Времени у меня было сколько угодно, а денег прискорбно мало, учитывая тот факт, что на сумму, вырученную за проданный «опель», я намеревался прожить еще с годик. Поэтому я долго слонялся по продуктовому залу. Отойдя от кассы, пересчитал бумажки, сдал на хранение пакет с продуктами и пошел к лестнице. Второй этаж нашего «Перекрестка» устроен следующим образом: в глубине – ларек видеокассет, справа притулился салон красоты, а прямо, как поднимешься по ступенькам, – вечно неработающий маленький отдел за стеклянной перегородкой. Там торговали то холодильниками, то парфюмерией, но никто не мог прижиться надолго.
Мне сразу бросилось в глаза, что в отделе обосновался новый хозяин. За стеклом была видна офисная мебель, а у самой двери – элегантный фикус. Каким торговали товаром, я издали не понял и подошел ближе: дел у меня не было, я никуда не торопился, никто меня дома не ждал. Дверь была открыта, и я вошел. Ни товаров, ни витрин. За полукруглым столиком, заваленным папками, боком ко мне сидел мужчина средних лет с резкими залысинами и седым «хвостом», стянутым аптечной резинкой.

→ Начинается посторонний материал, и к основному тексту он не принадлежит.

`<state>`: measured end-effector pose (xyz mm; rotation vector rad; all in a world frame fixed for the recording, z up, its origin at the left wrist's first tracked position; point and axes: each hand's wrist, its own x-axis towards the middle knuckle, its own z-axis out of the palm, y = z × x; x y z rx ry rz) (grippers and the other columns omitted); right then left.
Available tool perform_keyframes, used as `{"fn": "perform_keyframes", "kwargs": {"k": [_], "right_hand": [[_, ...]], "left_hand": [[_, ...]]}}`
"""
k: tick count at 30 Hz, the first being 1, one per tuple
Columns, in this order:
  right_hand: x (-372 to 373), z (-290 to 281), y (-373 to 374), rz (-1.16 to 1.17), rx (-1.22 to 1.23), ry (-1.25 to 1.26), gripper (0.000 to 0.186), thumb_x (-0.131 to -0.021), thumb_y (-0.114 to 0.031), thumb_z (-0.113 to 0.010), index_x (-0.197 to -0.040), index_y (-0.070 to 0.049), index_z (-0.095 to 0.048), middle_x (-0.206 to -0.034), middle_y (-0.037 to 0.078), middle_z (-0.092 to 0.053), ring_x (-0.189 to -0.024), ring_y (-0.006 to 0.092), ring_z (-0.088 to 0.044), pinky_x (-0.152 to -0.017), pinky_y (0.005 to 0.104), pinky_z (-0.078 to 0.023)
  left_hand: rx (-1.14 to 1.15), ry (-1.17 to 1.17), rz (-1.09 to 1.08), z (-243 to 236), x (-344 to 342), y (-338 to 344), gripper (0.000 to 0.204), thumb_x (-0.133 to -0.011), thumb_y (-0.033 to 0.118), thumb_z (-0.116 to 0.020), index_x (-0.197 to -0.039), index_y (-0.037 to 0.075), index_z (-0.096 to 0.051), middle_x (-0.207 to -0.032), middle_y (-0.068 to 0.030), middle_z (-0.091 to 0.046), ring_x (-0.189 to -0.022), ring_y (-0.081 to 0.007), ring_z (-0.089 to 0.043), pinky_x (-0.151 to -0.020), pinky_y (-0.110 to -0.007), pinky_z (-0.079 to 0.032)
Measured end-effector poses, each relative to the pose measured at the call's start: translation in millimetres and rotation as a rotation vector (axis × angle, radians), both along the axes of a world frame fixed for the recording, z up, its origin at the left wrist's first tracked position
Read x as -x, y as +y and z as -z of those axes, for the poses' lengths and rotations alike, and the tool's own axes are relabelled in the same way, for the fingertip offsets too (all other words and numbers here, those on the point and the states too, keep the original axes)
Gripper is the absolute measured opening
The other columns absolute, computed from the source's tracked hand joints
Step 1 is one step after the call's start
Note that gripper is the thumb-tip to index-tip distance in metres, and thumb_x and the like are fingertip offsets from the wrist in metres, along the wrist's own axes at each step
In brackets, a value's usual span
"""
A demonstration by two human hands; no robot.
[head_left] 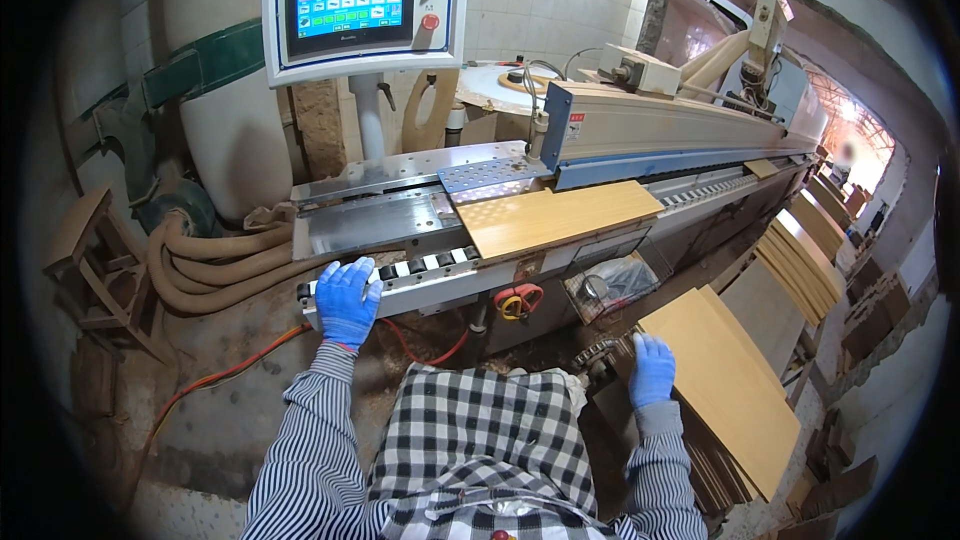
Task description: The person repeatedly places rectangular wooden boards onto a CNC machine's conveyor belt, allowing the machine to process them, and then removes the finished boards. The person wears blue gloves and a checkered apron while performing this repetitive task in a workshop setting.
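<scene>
My left hand (346, 302), in a blue glove, lies over the near left end of the roller rail (415, 285), its fingers stretched across the top. My right hand (653, 370), gloved in blue too, is at the left corner of a light wood-coloured panel (725, 380) on top of a stack. Its fingers are bent together at the panel's edge; the fingertips are partly hidden. Another wood-coloured panel (560, 217) lies flat on the machine bed and rollers, alongside the long beige and blue machine beam (680, 130). Neither hand touches that panel.
A control screen (350, 2) with green and red buttons stands behind the bed. Thick hoses (190, 265) and a wooden stool (95, 270) are at left. A red cable hangs under the rail near red-handled scissors (517, 302). More panel stacks (800, 250) stand at right.
</scene>
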<state>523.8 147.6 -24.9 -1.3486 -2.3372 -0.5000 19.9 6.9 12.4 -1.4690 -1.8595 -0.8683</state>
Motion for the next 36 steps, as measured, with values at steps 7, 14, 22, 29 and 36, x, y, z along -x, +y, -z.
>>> {"fn": "perform_keyframes", "kwargs": {"k": [7,14,22,29,36], "right_hand": [[-3,-18,-111,-0.190,0.048,0.351,0.027,-0.085,-0.016,-0.060,-0.108,-0.003,-0.063,-0.109,0.015,-0.063,-0.105,0.0344,-0.058,-0.098,0.0456,-0.043],[-66,7,-117,0.475,0.340,2.325,0.043,-0.091,-0.052,-0.056,-0.078,-0.012,-0.054,-0.065,0.000,-0.053,-0.058,0.0118,-0.047,-0.057,0.0254,-0.043],[-90,39,-128,-0.058,0.814,2.250,0.037,-0.093,-0.043,-0.057,-0.074,-0.012,-0.047,-0.067,-0.004,-0.039,-0.055,0.0092,-0.037,-0.056,0.0261,-0.037],[-81,27,-180,0.224,0.547,2.486,0.045,-0.084,-0.056,-0.064,-0.101,-0.015,-0.063,-0.084,0.001,-0.068,-0.058,0.0163,-0.057,-0.058,0.0312,-0.050],[-123,43,-185,0.098,0.563,2.400,0.020,-0.091,-0.027,-0.063,-0.105,-0.014,-0.061,-0.085,0.002,-0.069,-0.055,0.0152,-0.058,-0.057,0.0321,-0.053]], "left_hand": [[-0.023,-0.003,0.005,2,0,1,0.035,-0.082,0.026,-0.066,-0.113,0.009,-0.065,-0.113,-0.0072,-0.065,-0.106,-0.0226,-0.059,-0.104,-0.042,-0.037],[-0.030,0.000,-0.022,5,2,-4,0.033,-0.084,0.027,-0.064,-0.112,0.009,-0.065,-0.113,-0.0068,-0.065,-0.105,-0.0227,-0.059,-0.104,-0.043,-0.037],[-0.027,-0.035,-0.006,1,-2,3,0.031,-0.085,0.028,-0.063,-0.109,0.009,-0.066,-0.111,-0.0073,-0.066,-0.104,-0.0228,-0.059,-0.103,-0.043,-0.037],[-0.032,-0.017,-0.012,1,0,1,0.031,-0.084,0.027,-0.064,-0.109,0.009,-0.066,-0.111,-0.0072,-0.066,-0.104,-0.0233,-0.060,-0.102,-0.042,-0.038],[0.052,-0.061,0.037,-2,0,-3,0.041,-0.085,0.030,-0.064,-0.119,0.008,-0.062,-0.120,-0.0096,-0.063,-0.111,-0.0246,-0.056,-0.109,-0.044,-0.032]]}}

Он не обращал на меня никакого внимания. Я покашлял.
– Максим Иванович умер, – сказал мужчина кому-то, прячущемуся за широким офисным шкафом. Голос у него был бесцветный. Из-за шкафа не отозвались, и я понял, что там никого нет.
– Вы мне? – спросил я.
Человек поднял на меня глаза, и я заметил, что за левым ухом у него торчит сигарета. Он был похож на потрепанного Мефистофеля. Мне вдруг до обморока захотелось курить.
– Что-то интересует? – Он придал своему тусклому голосу некоторое радушие. – У нас вы можете получить замечательные подарки, выиграть замечательные призы, эта уникальная возможность предоставлена вам замечательной ком…
Я потряс головой. Желтый столик слегка поплыл в моих глазах, сделал поворот и остановился. На мгновение меня охватило ощущение дежа вю. Мне совершенно не о чем было с ним толковать, но я не ушел. Надо было уйти, но что-то меня остановило, пригвоздило к месту. Какой странный здесь запах.
– Подарки? – переспросил я тупо.
– Вам предоставляется уникальнейшая возможность стать обладателем… – привычно зачастил седой, – …превосходный… эксклюзивный… только сегодня… – голос расплывался в моих ушах, – …вам очень повезло…
Видя, что я таращусь на него в полном отупении, седой перебил сам себя и деловито поинтересовался, не хочу ли я кофе и сигареты.
– Да, пожалуйста, – кивнул я и, внезапно обессилев, попросился куда-нибудь присесть.